Les aubes, les midis, les crépuscules et les nuits résonnaient de chants religieux. Un pèlerinage suivait l’autre, sous le soleil, sous la lune. Tous émigraient vers le même but et célébraient le même nom, emportés par la véhémence d’une même passion, terribles et misérables d’aspect, abandonnant sur le chemin les malades et les moribonds, sans s’arrêter, prompts à renverser n’importe quel obstacle pour parvenir là où était le baume à tous leurs maux, la promesse à toutes leurs espérances. Ils marchaient, marchaient sans s’arrêter, mouillant de leurs sueurs leurs propres traces sur la poussière sans fin.

Quelle immense irradiation de force devait avoir cette simple image pour ébranler et attirer toutes ces masses de chair lourde ! Environ quatre siècles auparavant, un vieillard septuagénaire, dans une plaine dévastée par la grêle, avait cru apercevoir au faîte d’un arbre la Vierge de Miséricorde ; et, depuis lors, chaque année, à l’anniversaire de l’apparition, tout le peuple de la montagne et du littoral allait en pèlerinage vers le lieu saint pour demander grâce de ses souffrances.

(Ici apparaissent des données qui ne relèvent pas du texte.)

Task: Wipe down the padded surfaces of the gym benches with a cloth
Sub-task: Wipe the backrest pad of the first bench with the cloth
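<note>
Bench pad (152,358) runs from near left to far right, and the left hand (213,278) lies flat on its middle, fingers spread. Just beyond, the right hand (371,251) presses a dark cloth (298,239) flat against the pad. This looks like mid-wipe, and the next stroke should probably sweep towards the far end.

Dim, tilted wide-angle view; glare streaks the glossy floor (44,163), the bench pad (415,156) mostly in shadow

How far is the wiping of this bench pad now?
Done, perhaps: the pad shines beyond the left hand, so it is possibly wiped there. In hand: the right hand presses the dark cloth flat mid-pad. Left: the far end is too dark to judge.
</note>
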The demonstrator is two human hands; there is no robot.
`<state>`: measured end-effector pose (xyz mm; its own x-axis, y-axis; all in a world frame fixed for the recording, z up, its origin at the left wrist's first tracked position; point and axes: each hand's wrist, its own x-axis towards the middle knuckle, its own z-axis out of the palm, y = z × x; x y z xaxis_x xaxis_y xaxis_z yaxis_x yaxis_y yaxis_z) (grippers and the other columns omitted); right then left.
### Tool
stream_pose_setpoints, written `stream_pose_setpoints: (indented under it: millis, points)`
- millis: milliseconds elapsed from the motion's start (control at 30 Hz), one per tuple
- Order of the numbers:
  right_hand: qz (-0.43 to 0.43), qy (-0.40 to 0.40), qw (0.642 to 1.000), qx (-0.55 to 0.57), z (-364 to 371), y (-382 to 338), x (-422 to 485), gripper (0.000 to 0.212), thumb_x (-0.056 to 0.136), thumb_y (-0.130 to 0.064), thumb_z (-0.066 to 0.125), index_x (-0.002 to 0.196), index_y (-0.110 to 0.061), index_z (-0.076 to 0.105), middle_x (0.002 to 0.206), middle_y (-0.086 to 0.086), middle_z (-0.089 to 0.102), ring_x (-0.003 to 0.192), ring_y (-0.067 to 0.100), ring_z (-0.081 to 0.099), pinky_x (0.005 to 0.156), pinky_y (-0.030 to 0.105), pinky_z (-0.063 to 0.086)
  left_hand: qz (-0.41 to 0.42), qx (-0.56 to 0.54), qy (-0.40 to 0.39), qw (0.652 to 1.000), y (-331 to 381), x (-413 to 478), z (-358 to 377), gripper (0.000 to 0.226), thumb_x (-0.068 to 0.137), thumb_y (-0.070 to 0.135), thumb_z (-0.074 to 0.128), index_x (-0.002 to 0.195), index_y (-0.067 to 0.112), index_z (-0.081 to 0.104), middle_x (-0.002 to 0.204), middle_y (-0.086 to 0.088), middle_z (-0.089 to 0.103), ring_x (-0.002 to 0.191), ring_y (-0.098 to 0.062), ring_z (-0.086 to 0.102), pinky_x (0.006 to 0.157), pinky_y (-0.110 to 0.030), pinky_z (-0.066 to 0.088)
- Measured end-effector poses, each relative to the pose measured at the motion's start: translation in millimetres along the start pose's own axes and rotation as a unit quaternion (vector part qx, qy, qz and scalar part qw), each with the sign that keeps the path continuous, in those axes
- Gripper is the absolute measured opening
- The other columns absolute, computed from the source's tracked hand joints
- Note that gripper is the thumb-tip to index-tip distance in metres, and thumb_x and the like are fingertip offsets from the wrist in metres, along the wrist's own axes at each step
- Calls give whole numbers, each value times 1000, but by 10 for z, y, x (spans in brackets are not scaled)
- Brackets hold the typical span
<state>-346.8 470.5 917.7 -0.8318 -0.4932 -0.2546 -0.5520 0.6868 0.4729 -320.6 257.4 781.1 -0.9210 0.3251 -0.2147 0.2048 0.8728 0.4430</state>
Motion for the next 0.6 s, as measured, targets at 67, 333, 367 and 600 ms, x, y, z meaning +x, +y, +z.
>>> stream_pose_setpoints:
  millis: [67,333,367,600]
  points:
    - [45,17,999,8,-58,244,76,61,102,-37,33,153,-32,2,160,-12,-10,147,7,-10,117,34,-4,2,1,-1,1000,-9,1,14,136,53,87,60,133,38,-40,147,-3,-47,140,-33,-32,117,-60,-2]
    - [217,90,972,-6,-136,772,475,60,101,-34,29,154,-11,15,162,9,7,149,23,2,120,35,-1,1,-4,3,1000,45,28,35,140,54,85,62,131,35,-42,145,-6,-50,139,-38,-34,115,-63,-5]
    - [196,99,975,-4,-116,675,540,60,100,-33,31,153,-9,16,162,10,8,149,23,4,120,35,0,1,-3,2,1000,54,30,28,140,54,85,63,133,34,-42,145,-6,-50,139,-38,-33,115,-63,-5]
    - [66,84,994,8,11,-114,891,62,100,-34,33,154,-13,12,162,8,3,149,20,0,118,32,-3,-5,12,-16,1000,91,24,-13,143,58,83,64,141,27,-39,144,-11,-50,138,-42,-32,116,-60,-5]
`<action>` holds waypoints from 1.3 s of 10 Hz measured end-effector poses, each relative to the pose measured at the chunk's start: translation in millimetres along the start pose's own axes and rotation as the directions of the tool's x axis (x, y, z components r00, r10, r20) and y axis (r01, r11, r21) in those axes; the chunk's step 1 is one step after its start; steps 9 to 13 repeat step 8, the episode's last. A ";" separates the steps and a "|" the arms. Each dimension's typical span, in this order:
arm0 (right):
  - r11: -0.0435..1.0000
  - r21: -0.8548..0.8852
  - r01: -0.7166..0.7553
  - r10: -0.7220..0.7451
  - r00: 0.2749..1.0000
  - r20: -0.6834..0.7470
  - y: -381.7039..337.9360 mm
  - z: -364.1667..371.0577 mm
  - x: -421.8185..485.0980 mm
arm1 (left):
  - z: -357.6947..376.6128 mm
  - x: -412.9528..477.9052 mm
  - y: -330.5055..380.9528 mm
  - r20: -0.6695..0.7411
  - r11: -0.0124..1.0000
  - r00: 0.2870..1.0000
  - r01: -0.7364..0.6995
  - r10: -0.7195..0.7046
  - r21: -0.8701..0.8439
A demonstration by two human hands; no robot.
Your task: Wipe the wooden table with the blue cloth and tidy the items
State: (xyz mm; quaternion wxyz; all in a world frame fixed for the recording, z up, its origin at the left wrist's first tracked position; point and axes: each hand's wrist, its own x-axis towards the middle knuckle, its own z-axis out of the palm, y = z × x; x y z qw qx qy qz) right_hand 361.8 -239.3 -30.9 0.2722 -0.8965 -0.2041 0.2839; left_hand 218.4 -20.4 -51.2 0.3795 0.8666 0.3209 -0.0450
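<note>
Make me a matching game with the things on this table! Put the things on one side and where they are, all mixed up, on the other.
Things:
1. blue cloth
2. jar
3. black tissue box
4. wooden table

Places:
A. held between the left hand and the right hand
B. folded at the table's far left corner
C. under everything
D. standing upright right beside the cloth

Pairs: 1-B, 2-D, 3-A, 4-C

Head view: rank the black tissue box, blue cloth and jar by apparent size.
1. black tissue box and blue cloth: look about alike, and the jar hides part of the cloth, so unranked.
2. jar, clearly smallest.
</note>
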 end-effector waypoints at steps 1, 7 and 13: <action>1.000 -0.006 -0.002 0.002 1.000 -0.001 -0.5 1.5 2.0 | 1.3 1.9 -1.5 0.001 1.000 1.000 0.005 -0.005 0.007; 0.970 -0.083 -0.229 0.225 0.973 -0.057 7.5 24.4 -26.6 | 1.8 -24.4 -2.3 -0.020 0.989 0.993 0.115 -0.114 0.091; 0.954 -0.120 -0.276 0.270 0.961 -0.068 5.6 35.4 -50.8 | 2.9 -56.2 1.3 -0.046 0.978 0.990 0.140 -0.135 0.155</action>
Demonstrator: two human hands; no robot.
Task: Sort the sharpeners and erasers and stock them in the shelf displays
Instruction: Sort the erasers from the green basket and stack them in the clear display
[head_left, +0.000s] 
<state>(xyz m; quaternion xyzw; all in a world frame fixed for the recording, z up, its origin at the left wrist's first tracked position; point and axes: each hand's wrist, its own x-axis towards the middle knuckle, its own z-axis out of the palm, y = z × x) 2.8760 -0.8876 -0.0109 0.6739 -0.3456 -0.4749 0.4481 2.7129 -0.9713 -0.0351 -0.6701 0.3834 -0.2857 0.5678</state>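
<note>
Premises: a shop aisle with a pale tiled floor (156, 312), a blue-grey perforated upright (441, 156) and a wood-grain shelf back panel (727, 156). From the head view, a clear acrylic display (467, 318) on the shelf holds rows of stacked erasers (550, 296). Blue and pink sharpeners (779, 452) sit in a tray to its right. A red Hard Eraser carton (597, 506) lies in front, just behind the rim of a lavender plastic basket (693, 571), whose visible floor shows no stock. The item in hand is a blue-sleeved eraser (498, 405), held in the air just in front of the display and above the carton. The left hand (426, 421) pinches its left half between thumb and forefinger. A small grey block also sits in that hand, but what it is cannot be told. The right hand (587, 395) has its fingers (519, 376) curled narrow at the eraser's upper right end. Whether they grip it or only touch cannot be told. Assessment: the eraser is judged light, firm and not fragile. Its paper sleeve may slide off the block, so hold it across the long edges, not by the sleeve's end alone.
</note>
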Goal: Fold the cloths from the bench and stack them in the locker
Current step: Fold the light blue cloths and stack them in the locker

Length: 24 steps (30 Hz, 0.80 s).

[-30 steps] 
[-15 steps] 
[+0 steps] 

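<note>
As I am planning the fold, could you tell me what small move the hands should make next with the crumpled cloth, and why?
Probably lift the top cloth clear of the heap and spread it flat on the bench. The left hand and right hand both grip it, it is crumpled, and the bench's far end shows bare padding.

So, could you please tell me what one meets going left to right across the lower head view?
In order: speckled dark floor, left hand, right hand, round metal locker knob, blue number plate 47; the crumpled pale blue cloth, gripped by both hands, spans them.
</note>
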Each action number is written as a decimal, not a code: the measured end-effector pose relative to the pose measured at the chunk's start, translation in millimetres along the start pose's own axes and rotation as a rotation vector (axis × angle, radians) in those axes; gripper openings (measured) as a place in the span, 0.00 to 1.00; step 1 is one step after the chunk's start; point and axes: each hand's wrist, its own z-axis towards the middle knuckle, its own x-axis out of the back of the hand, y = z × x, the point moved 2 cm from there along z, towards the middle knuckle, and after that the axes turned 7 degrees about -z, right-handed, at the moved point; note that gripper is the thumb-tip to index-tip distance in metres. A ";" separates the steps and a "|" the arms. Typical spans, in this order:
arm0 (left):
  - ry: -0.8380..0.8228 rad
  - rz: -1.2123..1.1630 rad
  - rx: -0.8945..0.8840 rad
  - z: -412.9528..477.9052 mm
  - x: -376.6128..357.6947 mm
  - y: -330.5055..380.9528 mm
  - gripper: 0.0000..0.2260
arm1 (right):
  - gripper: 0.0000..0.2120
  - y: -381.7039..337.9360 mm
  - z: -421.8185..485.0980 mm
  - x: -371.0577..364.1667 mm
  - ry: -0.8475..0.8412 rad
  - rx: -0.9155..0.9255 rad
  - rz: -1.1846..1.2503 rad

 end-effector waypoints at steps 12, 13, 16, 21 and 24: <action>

Hippolyte avait appris déjà la légende par la bouche de Candie ; et depuis quelques jours, elle nourrissait un secret désir de visiter le sanctuaire. En elle, la prédominance de l’amour et l’habitude du plaisir sensuel avaient refoulé l’esprit religieux ; mais. Romaine de race, et, qui plus est, née au Transtévère, élevée dans une de ces familles bourgeoises où, par une tradition immémoriale, la clef des consciences est toujours aux mains d’un prêtre, elle était très catholique, encline à toutes les pratiques extérieures de l’Église, sujette à des retours périodiques de ferveur exaltée.